> WHAT YOU WILL DO:
All of the lines below are to be transcribed faithfully, with pictures excluded from the copy.

[Data extracted from a collection]
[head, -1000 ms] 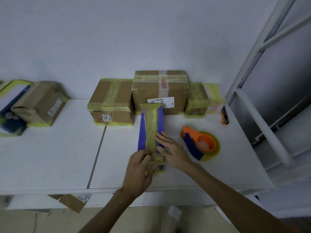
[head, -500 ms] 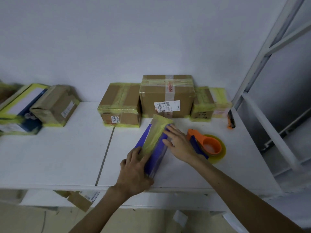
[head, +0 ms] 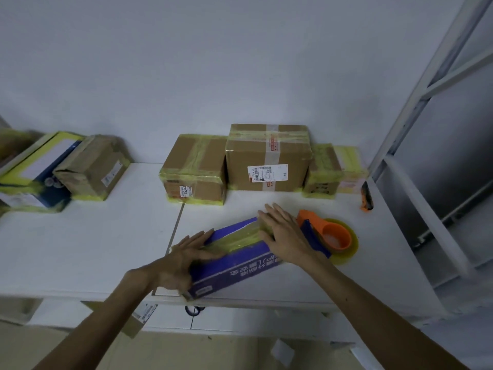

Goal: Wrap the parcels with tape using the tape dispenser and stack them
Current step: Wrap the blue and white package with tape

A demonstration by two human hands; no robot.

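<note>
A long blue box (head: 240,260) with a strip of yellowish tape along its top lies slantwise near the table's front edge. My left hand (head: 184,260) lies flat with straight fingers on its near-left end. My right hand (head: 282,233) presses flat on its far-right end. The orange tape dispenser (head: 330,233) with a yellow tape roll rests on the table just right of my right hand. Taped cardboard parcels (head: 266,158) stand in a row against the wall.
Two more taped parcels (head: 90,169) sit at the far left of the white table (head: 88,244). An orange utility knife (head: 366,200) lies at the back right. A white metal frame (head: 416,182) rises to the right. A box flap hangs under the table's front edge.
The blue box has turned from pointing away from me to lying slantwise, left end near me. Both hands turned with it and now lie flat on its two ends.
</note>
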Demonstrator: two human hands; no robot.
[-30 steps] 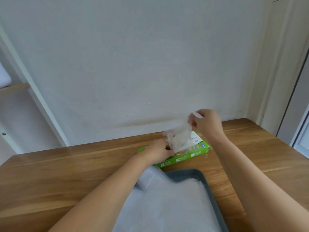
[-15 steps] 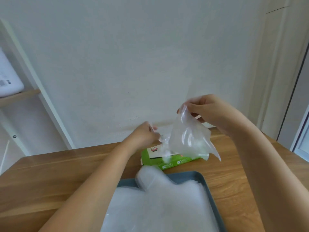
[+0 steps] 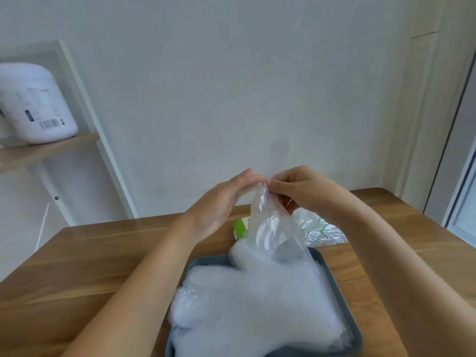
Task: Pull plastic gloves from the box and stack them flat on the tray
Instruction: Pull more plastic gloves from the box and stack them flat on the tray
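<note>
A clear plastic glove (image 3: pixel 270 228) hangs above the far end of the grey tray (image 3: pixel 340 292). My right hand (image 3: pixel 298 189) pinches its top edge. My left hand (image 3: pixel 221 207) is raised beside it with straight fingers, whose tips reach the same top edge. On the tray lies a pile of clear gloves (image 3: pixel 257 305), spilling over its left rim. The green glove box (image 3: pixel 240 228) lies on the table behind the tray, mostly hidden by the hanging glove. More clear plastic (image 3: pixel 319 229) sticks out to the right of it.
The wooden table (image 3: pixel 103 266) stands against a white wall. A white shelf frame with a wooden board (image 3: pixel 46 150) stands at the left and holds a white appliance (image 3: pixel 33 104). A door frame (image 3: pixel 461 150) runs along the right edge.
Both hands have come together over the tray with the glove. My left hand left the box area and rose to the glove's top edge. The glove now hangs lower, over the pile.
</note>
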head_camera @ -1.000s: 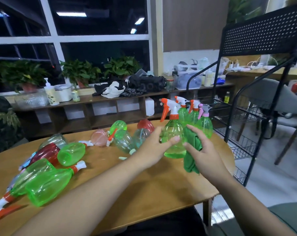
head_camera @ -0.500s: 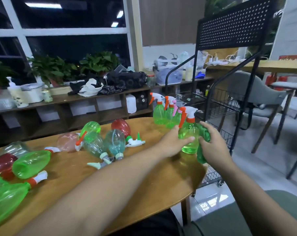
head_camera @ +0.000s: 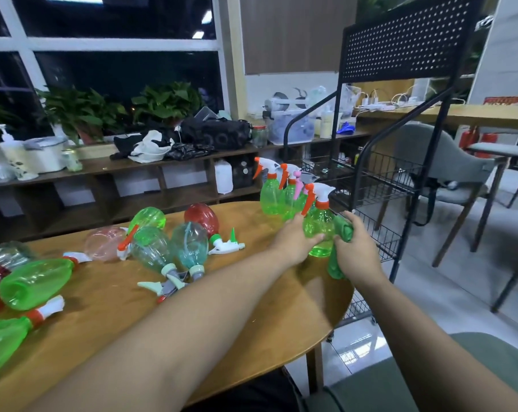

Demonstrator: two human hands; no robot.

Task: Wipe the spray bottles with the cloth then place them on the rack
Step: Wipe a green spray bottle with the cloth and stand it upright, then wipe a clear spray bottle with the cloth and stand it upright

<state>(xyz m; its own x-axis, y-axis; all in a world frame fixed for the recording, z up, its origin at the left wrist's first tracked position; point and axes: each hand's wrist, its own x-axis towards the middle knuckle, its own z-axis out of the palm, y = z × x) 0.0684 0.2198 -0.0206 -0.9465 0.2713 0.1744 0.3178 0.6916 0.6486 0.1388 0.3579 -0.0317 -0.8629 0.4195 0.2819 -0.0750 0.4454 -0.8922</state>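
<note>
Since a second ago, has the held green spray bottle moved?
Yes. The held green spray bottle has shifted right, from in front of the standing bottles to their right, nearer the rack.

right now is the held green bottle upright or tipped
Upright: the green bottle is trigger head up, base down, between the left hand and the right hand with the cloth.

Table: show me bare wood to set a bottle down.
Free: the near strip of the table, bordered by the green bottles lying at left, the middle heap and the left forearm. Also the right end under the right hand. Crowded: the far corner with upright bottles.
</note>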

> RESPONSE:
[head, -1000 ms] 
[head, -500 ms] 
[head, +0 ms] 

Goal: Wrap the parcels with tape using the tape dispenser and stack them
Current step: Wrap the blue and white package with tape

A demonstration by two human hands; no robot.

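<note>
A long blue box (head: 240,260) with a strip of yellowish tape along its top lies slantwise near the table's front edge. My left hand (head: 184,260) lies flat with straight fingers on its near-left end. My right hand (head: 282,233) presses flat on its far-right end. The orange tape dispenser (head: 330,233) with a yellow tape roll rests on the table just right of my right hand. Taped cardboard parcels (head: 266,158) stand in a row against the wall.
Two more taped parcels (head: 90,169) sit at the far left of the white table (head: 88,244). An orange utility knife (head: 366,200) lies at the back right. A white metal frame (head: 416,182) rises to the right. A box flap hangs under the table's front edge.
The blue box has turned from pointing away from me to lying slantwise, left end near me. Both hands turned with it and now lie flat on its two ends.
</note>
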Demonstrator: two human hands; no robot.
[-30 steps] 
[-15 steps] 
[+0 steps] 
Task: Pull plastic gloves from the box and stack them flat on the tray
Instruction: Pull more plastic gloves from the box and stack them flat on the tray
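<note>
A clear plastic glove (image 3: pixel 270 228) hangs above the far end of the grey tray (image 3: pixel 340 292). My right hand (image 3: pixel 298 189) pinches its top edge. My left hand (image 3: pixel 221 207) is raised beside it with straight fingers, whose tips reach the same top edge. On the tray lies a pile of clear gloves (image 3: pixel 257 305), spilling over its left rim. The green glove box (image 3: pixel 240 228) lies on the table behind the tray, mostly hidden by the hanging glove. More clear plastic (image 3: pixel 319 229) sticks out to the right of it.
The wooden table (image 3: pixel 103 266) stands against a white wall. A white shelf frame with a wooden board (image 3: pixel 46 150) stands at the left and holds a white appliance (image 3: pixel 33 104). A door frame (image 3: pixel 461 150) runs along the right edge.
Both hands have come together over the tray with the glove. My left hand left the box area and rose to the glove's top edge. The glove now hangs lower, over the pile.
</note>
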head_camera @ -1.000s: 
head_camera @ -0.500s: 
head_camera @ +0.000s: 

Demonstrator: two human hands; no robot.

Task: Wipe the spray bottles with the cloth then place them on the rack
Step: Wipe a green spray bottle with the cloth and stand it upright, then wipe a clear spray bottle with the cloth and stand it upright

<state>(xyz m; its own x-axis, y-axis; all in a world frame fixed for the recording, z up, its origin at the left wrist's first tracked position; point and axes: each hand's wrist, its own x-axis towards the middle knuckle, its own z-axis out of the palm, y = z × x) 0.0684 0.2198 -0.0206 -0.9465 0.2713 0.1744 0.3178 0.6916 0.6486 0.1388 0.3579 -0.0317 -0.8629 0.4195 0.2819 -0.0750 0.4454 -0.8922</state>
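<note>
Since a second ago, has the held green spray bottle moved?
Yes. The held green spray bottle has shifted right, from in front of the standing bottles to their right, nearer the rack.

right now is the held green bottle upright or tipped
Upright: the green bottle is trigger head up, base down, between the left hand and the right hand with the cloth.

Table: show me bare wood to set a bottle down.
Free: the near strip of the table, bordered by the green bottles lying at left, the middle heap and the left forearm. Also the right end under the right hand. Crowded: the far corner with upright bottles.
</note>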

This output has been given in full.